# Records to use

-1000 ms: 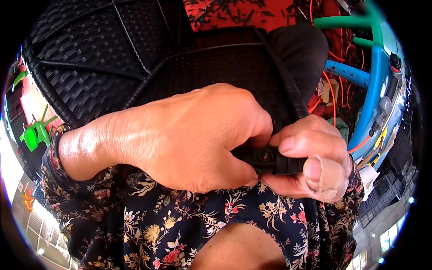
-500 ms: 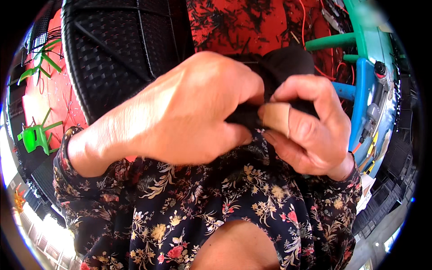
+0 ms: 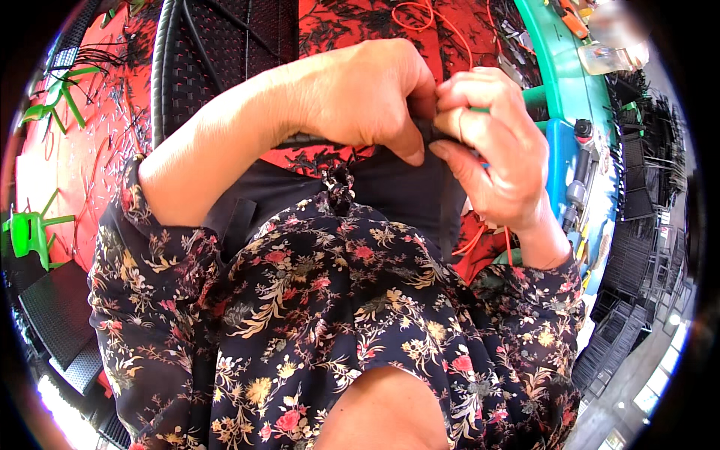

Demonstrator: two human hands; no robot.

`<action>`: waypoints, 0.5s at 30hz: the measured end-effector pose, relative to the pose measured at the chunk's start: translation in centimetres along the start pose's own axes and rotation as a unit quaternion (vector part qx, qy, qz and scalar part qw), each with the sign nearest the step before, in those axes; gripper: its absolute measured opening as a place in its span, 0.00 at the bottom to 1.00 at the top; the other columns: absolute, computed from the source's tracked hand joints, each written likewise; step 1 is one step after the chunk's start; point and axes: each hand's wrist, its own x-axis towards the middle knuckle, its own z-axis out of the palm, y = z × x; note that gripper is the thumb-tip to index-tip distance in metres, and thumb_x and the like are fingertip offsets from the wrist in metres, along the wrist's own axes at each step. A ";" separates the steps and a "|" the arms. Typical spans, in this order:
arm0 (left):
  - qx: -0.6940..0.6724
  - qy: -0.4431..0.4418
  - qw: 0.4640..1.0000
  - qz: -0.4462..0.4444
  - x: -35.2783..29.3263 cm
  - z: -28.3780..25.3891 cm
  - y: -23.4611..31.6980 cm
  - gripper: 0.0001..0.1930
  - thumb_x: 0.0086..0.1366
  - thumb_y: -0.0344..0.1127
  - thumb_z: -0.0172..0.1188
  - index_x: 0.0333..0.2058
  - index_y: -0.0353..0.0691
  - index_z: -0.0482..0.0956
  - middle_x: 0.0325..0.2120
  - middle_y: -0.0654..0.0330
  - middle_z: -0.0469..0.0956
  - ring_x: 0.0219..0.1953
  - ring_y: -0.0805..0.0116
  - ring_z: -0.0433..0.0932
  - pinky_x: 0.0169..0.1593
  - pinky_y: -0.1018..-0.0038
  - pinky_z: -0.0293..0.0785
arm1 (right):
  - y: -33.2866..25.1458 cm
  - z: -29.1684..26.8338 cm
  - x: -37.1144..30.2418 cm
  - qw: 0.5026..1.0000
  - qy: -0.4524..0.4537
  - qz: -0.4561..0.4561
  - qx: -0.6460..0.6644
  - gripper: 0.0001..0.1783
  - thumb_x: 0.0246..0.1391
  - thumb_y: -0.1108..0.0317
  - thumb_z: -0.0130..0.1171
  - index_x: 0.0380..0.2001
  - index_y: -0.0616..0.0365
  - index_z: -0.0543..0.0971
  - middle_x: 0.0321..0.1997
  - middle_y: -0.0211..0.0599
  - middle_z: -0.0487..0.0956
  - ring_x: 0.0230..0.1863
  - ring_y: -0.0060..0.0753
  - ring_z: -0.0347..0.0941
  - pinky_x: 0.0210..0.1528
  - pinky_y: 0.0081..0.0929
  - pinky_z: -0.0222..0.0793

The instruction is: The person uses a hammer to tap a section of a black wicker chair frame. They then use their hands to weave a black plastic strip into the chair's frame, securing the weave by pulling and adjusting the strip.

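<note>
My left hand (image 3: 371, 94) and my right hand (image 3: 495, 142) meet above my lap, fingertips almost touching. Both are closed in a pinch. Between them is a small dark bit that I cannot make out, partly hidden by the fingers. A tan wrap shows on one finger of the right hand. Past my left hand stands a black woven panel (image 3: 176, 105) with a curved rim and thin black bars, nearest to my left wrist. Dark trousers (image 3: 405, 184) lie under the hands.
Black scraps litter the red floor (image 3: 360, 30), and an orange cord (image 3: 457, 34) curls there. At right, a blue stool (image 3: 559, 157) adjoins a green stool (image 3: 541, 45), with a grey power tool (image 3: 581, 176) alongside. A small bright green stool (image 3: 30, 236) stands left.
Both hands sit farther from my body and higher in view, still pinched together. The view has shifted, so more of my lap and the scrap-strewn floor shows.
</note>
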 end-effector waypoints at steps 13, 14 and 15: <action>0.218 0.187 0.950 0.118 4.3 0.6 -2.9 0.14 0.47 0.37 0.68 0.31 0.34 0.80 0.22 0.51 0.79 0.27 0.60 0.79 0.35 0.69 0.73 | 4.8 -0.6 0.5 0.996 -0.058 -0.006 -0.073 0.12 0.41 0.78 0.63 0.33 0.58 0.79 0.30 0.36 0.72 0.33 0.41 0.74 0.35 0.32 0.69; 0.266 0.216 0.932 0.117 4.3 1.0 -2.7 0.13 0.49 0.36 0.68 0.32 0.34 0.79 0.22 0.51 0.78 0.28 0.60 0.79 0.35 0.69 0.73 | 5.2 -0.8 0.5 0.994 -0.056 -0.020 -0.096 0.11 0.42 0.77 0.63 0.33 0.58 0.79 0.30 0.36 0.72 0.33 0.41 0.74 0.35 0.32 0.69; 0.332 0.272 0.890 0.153 4.9 1.7 -3.9 0.14 0.52 0.39 0.66 0.31 0.34 0.79 0.23 0.47 0.76 0.30 0.50 0.78 0.34 0.64 0.73 | 5.8 -0.7 0.5 0.993 -0.048 -0.023 -0.102 0.11 0.43 0.77 0.62 0.34 0.58 0.78 0.31 0.37 0.72 0.33 0.43 0.74 0.35 0.33 0.70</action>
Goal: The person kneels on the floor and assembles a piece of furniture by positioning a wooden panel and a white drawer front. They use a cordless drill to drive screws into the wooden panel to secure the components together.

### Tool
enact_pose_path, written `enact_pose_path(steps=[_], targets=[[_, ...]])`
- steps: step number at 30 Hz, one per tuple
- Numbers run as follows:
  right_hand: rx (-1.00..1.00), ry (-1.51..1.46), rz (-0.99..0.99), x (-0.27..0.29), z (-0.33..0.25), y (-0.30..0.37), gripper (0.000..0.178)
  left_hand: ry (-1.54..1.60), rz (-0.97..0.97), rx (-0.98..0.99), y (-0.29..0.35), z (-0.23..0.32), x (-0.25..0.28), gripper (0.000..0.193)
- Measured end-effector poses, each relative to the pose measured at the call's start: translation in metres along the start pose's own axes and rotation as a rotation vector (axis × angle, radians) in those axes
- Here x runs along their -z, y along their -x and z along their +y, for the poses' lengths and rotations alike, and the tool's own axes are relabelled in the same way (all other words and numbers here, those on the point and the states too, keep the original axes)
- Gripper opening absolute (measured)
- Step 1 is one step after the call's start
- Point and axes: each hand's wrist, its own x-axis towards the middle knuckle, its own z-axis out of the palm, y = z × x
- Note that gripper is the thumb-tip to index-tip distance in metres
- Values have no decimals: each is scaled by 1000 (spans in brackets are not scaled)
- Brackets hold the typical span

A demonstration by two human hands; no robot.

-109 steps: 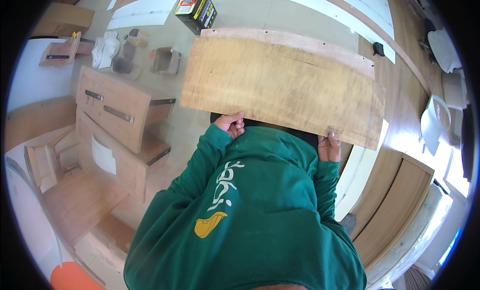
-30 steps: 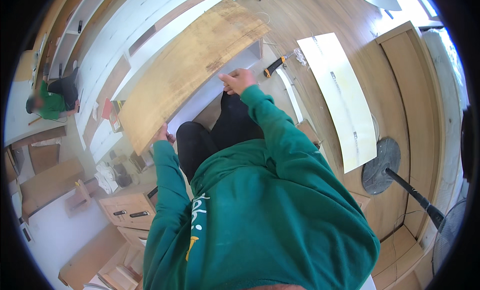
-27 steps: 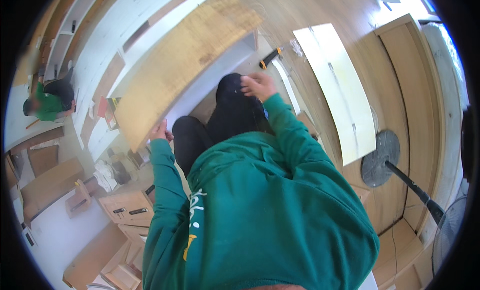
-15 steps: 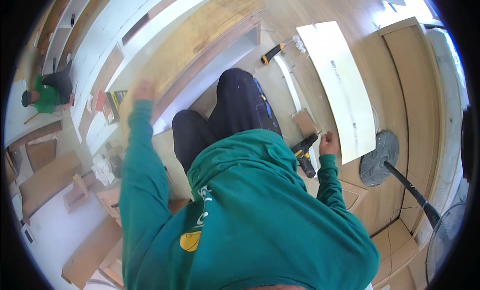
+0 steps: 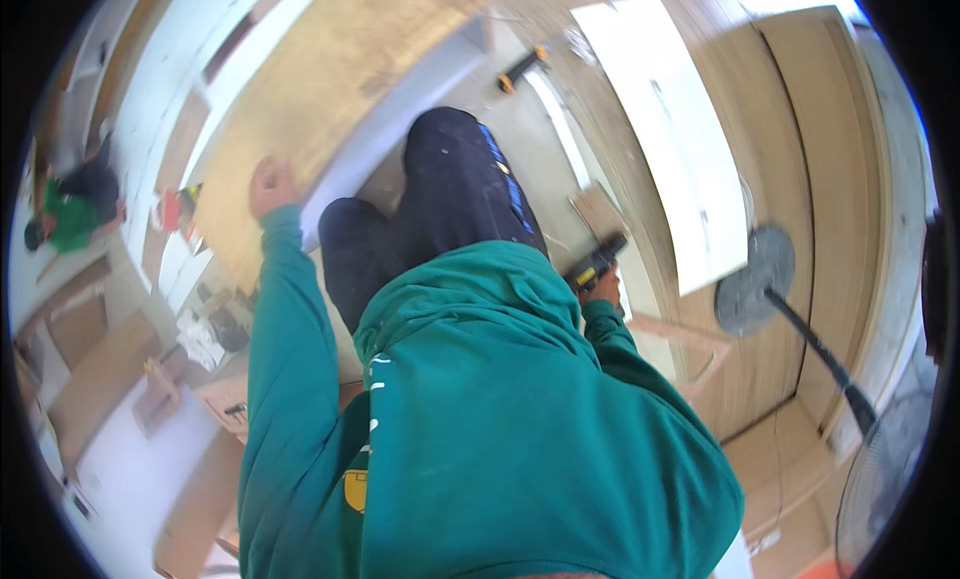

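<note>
My right hand (image 5: 602,289) is closed around the handle of a black and yellow cordless drill (image 5: 594,265), low beside my right thigh. The drill points away to the right, near a small brown wood block (image 5: 600,213). Over on the left, my left hand (image 5: 272,187) rests at the long wooden panel (image 5: 330,89), its fingers curled in. Whatever the left hand may hold is hidden. A white inner face shows under the panel, alongside my knees.
A hammer (image 5: 522,69) with an orange and black handle lies ahead on the floor. To the right are a long white board (image 5: 665,139) and a fan's round black base (image 5: 757,279). At far left, another person in green (image 5: 72,214) sits among boards.
My right hand has moved left from beside the drill and taken hold of its handle. My left hand has come to rest on the panel. The whole view has shifted slightly.
</note>
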Motion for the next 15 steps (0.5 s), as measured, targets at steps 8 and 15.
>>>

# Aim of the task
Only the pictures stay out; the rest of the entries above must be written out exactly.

# Answer space
-1000 ms: 
-500 ms: 
+0 ms: 

Demonstrator: two human hands; no robot.

`<action>`: waypoints, 0.5s at 30hz: the measured end-effector pose, relative to the pose measured at the chunk's start: translation in centimetres along the start pose's own axes and rotation as a unit quaternion (vector part qx, qy, qz and scalar part qw), each with the sign nearest the step before, in those axes; gripper: its absolute measured opening as a place in its span, 0.00 at the bottom to 1.00 at the top; the other columns: absolute, computed from the source's tracked hand joints, each written likewise; step 1 is one step after the chunk's start; point and axes: each hand's wrist, its own x-axis towards the middle knuckle, its own z-axis out of the palm, y = z × x; note that gripper is the thumb-tip to index-tip distance in metres, and thumb_x and the like are fingertip offsets from the wrist in metres, along the wrist's own axes at each step. A ";" separates the steps and a "|" the arms. Typical spans, in this order:
arm0 (left):
  - qx: -0.6940..0.6724
  - qy: -0.4431..0.4418
  - qw: 0.4640..1.0000
  - qz: -0.4462..0.4444
  - x: -35.2783..29.3263 cm
  - z: -28.3780..25.3891 cm
  - y: -23.4611..31.6980 cm
  - gripper: 0.0001..0.1930
  - thumb_x: 0.0086..0.1366
  - thumb_y: -0.0344..0.1127
  - thumb_z: -0.0172..0.1188
  - index_x: 0.0333..0.2058
  - index_y: -0.0353..0.0691
  - index_z: -0.0482..0.0956
  - middle_x: 0.0325..0.2120
  - middle_y: -0.0654..0.0330
  - middle_z: -0.0469..0.0956
  - ring_x: 0.0219..0.1953
  - ring_y: -0.0805..0.0116
  - ring_z: -0.0433..0.0932
  - pinky_x: 0.0169..0.1593
  - pinky_y: -0.1018..-0.0038
  - pinky_z: -0.0293..0.0785
arm1 (right):
  - y: -33.2866..25.1458 cm
  - z: -29.1684..26.8338 cm
  - x: -37.1144..30.2418 cm
  - qw: 0.5026..1.0000
  - qy: -0.4524..0.4537
  - qz: -0.4561..0.4561
  - qx: -0.6460..0.6644
  - gripper: 0.0001..0.1783
  - thumb_x: 0.0246..0.1391
  - thumb_y: -0.1108..0.0317
  - thumb_z: -0.0130..0.1171
  - index_x: 0.0380..0.2001
  - index_y: -0.0616..0.0365
  - index_z: -0.0543..0.0971
  - middle_x: 0.0321..0.1997
  - middle_y: -0.0211..0.0599
  - middle_z: -0.0487..0.0956
  - ring_x: 0.0230..0.1863
  - ring_y: -0.0060..0.0753
  - ring_z: -0.0347..0.0941
  - pinky_x: 0.0210..0.1528
  - pinky_y: 0.0081..0.0929
  - pinky_z: -0.0222..0.0793

The instruction is: The person uses a hammer to tap a section of a black wicker chair frame. They then use their hands to weave a black plastic strip into the chair's frame, securing the weave by pulling and adjusting the strip.

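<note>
My left hand (image 3: 371, 94) and my right hand (image 3: 495, 142) meet above my lap, fingertips almost touching. Both are closed in a pinch. Between them is a small dark bit that I cannot make out, partly hidden by the fingers. A tan wrap shows on one finger of the right hand. Past my left hand stands a black woven panel (image 3: 176, 105) with a curved rim and thin black bars, nearest to my left wrist. Dark trousers (image 3: 405, 184) lie under the hands.
Black scraps litter the red floor (image 3: 360, 30), and an orange cord (image 3: 457, 34) curls there. At right, a blue stool (image 3: 559, 157) adjoins a green stool (image 3: 541, 45), with a grey power tool (image 3: 581, 176) alongside. A small bright green stool (image 3: 30, 236) stands left.
Both hands sit farther from my body and higher in view, still pinched together. The view has shifted, so more of my lap and the scrap-strewn floor shows.
</note>
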 end-effector waypoints at steps 13, 14 and 15: <action>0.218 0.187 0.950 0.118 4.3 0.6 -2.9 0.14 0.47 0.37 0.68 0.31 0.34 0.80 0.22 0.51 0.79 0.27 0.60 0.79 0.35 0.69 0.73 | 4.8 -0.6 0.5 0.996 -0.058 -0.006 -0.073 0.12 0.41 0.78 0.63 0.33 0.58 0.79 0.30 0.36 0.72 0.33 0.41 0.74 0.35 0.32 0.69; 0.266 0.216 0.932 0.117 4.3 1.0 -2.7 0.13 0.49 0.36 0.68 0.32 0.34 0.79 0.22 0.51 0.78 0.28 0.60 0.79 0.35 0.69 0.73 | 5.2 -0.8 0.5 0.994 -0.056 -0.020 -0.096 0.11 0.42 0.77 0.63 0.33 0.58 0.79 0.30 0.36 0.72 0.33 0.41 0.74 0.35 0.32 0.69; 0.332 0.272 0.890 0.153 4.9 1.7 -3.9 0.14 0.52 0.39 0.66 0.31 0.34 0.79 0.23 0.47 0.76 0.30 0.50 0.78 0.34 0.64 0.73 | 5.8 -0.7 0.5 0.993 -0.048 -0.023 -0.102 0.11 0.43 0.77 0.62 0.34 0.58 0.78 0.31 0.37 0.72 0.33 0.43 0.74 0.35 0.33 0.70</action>
Goal: The person kneels on the floor and assembles a piece of furniture by positioning a wooden panel and a white drawer front. They use a cordless drill to drive screws into the wooden panel to secure the components together.

### Tool
enact_pose_path, written `enact_pose_path(steps=[_], targets=[[_, ...]])`
- steps: step number at 30 Hz, one per tuple
- Numbers run as follows:
  right_hand: rx (-1.00..1.00), ry (-1.51..1.46), rz (-0.99..0.99), x (-0.27..0.29), z (-0.33..0.25), y (-0.30..0.37), gripper (0.000..0.178)
  left_hand: ry (-1.54..1.60), rz (-0.97..0.97), rx (-0.98..0.99), y (-0.29..0.35), z (-0.23..0.32), x (-0.25..0.28), gripper (0.000..0.193)
- Measured end-effector poses, each relative to the pose measured at the call's start: translation in metres along the start pose's own axes and rotation as a rotation vector (axis × angle, radians) in those axes
- Here x runs along their -z, y along their -x and z along their +y, for the poses' lengths and rotations alike, and the tool's own axes are relabelled in the same way (all other words and numbers here, those on the point and the states too, keep the original axes)
- Gripper opening absolute (measured)
- Step 1 is one step after the call's start
- Point and axes: each hand's wrist, its own x-axis towards the middle knuckle, its own z-axis out of the palm, y = z × x
- Note that gripper is the thumb-tip to index-tip distance in metres
- Values have no decimals: each is scaled by 1000 (spans in brackets are not scaled)
- Brackets hold the typical span

A demonstration by two human hands; no robot.

-109 steps: 
-30 steps: 
-27 steps: 
-15 steps: 
+0 steps: 

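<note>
My right hand (image 5: 602,289) is closed around the handle of a black and yellow cordless drill (image 5: 594,265), low beside my right thigh. The drill points away to the right, near a small brown wood block (image 5: 600,213). Over on the left, my left hand (image 5: 272,187) rests at the long wooden panel (image 5: 330,89), its fingers curled in. Whatever the left hand may hold is hidden. A white inner face shows under the panel, alongside my knees.
A hammer (image 5: 522,69) with an orange and black handle lies ahead on the floor. To the right are a long white board (image 5: 665,139) and a fan's round black base (image 5: 757,279). At far left, another person in green (image 5: 72,214) sits among boards.
My right hand has moved left from beside the drill and taken hold of its handle. My left hand has come to rest on the panel. The whole view has shifted slightly.
</note>
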Motion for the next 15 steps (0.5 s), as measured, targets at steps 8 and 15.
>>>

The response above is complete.